YOUR GOAL:
In the listing below, find the line containing "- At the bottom" and the line containing "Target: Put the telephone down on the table". Repeat exactly those two lines and every line between them, nothing more.

(SOURCE DATA Opens)

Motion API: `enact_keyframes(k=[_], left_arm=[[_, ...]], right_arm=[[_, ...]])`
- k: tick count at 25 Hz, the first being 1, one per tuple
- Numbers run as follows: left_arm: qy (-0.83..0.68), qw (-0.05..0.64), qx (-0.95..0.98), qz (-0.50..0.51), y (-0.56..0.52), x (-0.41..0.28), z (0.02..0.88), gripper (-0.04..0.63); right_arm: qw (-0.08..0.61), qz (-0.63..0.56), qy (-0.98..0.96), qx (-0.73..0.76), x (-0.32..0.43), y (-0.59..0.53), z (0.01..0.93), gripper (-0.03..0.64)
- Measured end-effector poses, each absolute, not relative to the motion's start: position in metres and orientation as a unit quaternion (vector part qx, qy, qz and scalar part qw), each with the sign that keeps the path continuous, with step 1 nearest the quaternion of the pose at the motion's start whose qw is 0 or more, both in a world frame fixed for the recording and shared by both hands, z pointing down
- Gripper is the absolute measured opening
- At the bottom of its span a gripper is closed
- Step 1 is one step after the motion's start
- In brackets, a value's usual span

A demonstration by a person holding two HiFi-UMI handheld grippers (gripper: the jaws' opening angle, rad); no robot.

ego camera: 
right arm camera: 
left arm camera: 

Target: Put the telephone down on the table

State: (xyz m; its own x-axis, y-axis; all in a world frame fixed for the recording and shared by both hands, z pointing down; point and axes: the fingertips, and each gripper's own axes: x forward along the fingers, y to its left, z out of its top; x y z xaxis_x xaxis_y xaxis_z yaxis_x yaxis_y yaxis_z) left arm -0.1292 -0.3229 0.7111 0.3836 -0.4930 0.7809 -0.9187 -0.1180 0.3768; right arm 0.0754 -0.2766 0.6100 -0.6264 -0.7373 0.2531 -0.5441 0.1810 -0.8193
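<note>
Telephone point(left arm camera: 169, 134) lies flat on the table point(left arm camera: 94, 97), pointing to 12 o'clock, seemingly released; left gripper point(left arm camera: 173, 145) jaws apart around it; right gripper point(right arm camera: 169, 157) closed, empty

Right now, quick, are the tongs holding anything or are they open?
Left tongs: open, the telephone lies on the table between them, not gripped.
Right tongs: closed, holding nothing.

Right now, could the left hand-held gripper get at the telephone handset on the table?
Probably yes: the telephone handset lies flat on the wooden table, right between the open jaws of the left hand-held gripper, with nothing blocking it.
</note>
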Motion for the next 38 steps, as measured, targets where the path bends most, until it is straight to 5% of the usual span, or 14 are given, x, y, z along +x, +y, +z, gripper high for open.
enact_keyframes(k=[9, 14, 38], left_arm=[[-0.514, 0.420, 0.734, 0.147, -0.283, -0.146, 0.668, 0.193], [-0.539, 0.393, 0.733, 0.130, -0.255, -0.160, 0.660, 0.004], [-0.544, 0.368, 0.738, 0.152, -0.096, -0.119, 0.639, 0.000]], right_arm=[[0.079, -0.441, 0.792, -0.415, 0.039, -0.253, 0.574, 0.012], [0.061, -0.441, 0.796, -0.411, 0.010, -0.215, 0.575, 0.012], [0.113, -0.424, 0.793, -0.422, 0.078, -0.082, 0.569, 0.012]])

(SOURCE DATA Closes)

RESPONSE TO THIS TASK:
- At the bottom of its span a gripper is closed
- Step 1 is one step after the motion's start
- In brackets, a value's usual span

A demonstration by a person holding two HiFi-UMI handheld grippers (gripper: the jaws' opening angle, rad); no robot.

ego camera: 
right arm camera: 
left arm camera: 

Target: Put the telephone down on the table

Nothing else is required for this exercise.